• _Directions_
Find the line containing "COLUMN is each" in the records below. Copy exactly that line and each one after it, ending at the line containing "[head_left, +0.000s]", and nothing more.

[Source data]

□ □ □

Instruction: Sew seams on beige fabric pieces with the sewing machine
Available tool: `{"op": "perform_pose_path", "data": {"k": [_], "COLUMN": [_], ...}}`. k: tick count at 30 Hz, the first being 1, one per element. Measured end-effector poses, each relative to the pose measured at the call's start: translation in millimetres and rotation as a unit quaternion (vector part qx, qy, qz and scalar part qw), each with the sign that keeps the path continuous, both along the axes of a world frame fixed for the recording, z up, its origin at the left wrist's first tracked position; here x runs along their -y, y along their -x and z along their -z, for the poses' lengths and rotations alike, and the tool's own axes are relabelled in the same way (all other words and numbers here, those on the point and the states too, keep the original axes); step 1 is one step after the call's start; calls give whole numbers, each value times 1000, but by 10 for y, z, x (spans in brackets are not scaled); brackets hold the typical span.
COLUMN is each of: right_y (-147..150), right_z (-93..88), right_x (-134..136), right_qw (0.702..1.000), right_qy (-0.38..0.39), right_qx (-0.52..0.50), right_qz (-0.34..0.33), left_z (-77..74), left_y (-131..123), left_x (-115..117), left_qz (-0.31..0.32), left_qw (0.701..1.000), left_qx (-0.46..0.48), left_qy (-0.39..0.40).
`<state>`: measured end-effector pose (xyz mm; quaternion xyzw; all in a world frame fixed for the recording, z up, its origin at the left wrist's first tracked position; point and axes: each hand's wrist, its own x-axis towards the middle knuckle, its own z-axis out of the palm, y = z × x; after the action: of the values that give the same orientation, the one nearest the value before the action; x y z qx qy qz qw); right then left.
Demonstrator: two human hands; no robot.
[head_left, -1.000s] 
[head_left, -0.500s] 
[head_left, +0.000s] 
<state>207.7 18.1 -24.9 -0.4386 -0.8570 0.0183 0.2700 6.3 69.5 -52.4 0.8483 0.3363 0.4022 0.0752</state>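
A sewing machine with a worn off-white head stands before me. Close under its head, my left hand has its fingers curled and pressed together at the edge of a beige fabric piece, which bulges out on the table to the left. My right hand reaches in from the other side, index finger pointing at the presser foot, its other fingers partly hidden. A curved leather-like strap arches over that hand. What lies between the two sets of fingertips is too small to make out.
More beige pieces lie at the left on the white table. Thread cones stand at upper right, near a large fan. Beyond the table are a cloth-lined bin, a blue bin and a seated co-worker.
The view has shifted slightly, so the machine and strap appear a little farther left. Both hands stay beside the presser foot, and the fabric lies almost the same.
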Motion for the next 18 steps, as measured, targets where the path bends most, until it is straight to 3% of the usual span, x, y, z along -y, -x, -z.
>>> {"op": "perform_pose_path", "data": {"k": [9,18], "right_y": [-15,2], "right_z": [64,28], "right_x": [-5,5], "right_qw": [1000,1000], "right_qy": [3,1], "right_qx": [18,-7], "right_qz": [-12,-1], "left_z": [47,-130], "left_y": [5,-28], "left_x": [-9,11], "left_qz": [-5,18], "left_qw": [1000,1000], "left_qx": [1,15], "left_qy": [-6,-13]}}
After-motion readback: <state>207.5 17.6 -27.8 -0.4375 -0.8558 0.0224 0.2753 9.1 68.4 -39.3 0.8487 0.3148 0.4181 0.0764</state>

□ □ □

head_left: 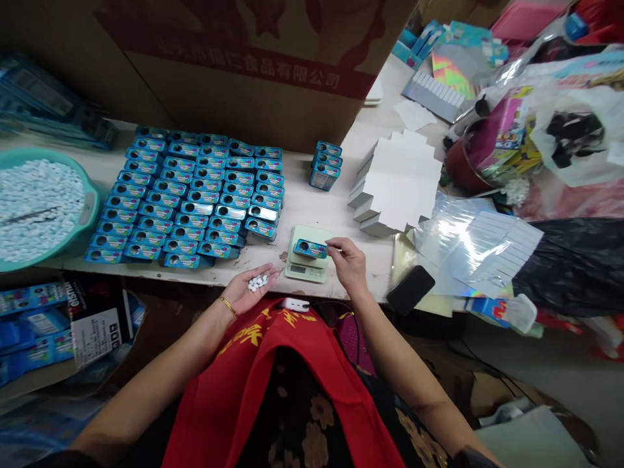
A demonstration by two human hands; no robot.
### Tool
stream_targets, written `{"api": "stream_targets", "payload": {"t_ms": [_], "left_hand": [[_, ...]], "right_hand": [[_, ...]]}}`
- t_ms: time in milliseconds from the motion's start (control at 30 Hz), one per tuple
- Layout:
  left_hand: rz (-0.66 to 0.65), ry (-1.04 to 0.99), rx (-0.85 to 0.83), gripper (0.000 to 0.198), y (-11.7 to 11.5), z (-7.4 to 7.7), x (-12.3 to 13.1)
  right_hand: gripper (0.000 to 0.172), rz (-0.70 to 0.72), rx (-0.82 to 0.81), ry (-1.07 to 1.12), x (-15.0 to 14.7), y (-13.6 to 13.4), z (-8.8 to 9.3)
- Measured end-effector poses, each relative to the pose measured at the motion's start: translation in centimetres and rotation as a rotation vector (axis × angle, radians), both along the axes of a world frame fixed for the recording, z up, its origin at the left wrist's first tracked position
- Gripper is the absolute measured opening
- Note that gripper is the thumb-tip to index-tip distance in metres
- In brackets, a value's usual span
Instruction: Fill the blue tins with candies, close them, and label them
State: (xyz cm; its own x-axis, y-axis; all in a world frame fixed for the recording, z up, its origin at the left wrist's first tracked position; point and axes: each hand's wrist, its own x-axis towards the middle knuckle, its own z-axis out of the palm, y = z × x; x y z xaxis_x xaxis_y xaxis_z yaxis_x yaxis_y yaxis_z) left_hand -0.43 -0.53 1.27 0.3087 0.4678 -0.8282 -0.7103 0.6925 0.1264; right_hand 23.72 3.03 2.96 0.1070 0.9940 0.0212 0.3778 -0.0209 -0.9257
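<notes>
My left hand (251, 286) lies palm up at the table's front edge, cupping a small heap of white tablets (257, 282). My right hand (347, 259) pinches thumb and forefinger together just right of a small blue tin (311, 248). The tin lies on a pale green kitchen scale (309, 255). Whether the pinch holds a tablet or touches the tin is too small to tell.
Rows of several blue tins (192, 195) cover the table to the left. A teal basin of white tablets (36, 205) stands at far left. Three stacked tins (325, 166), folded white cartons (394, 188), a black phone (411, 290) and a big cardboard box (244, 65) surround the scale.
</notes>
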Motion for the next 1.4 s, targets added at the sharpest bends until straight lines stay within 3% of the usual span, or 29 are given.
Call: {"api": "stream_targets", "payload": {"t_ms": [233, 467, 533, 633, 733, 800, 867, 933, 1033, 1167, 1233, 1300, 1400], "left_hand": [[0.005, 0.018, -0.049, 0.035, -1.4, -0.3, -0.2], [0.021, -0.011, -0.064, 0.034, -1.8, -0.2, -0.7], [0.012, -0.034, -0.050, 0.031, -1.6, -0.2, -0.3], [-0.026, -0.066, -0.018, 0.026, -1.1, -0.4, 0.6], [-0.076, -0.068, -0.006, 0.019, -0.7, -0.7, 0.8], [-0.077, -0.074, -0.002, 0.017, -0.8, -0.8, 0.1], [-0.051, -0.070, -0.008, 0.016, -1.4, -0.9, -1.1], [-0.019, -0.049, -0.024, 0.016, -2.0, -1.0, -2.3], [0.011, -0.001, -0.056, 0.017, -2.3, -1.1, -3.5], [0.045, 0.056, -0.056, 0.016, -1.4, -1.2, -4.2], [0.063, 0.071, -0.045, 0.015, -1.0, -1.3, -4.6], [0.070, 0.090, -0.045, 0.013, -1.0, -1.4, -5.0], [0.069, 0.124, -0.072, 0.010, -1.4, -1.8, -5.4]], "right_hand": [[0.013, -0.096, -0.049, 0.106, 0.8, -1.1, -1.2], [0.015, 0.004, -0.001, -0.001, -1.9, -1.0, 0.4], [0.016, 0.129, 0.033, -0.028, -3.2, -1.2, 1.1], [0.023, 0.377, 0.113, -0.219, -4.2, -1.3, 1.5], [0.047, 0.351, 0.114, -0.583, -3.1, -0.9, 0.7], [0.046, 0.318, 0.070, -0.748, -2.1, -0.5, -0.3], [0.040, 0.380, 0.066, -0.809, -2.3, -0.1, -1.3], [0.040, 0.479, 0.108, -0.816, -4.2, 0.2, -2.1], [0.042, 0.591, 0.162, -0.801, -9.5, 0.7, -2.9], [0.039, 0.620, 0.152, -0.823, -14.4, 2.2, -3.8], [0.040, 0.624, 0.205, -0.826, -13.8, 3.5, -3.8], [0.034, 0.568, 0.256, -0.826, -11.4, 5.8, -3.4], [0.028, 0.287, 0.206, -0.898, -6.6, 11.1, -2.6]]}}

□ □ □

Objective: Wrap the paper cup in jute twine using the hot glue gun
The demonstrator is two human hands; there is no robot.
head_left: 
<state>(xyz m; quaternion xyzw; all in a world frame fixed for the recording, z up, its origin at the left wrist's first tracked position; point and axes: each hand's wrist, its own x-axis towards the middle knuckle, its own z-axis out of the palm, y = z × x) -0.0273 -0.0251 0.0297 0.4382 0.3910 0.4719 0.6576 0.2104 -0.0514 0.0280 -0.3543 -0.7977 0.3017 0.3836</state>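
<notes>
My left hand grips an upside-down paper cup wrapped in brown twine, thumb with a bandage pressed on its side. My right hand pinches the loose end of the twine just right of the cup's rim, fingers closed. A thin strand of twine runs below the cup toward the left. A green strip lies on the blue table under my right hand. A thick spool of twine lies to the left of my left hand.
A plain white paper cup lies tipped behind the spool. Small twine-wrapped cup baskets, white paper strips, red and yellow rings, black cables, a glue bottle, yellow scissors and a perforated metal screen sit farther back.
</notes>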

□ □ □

• _Solved problem_
COLUMN is each of: right_y (-147..150), right_z (-93..88), right_x (-134..136), right_qw (0.702..1.000), right_qy (-0.38..0.39), right_qx (-0.52..0.50), right_qz (-0.34..0.33), left_z (-77..74), left_y (-131..123), left_x (-115..117), left_qz (-0.31..0.32), left_qw (0.701..1.000), left_qx (-0.46..0.48), left_qy (-0.39..0.40).
`<state>`: measured end-effector pose (xyz mm; quaternion xyzw; all in a world frame fixed for the recording, z up, its origin at the left wrist's first tracked position; point and axes: each hand's wrist, its own x-axis towards the middle knuckle, its own z-axis out of the palm, y = z × x; after the action: of the values that give the same orientation, the one nearest the value before the action; x y z qx qy qz qw); right then left.
Demonstrator: two human hands; no robot.
[head_left, -1.000s] 
[head_left, -0.500s] 
[head_left, +0.000s] 

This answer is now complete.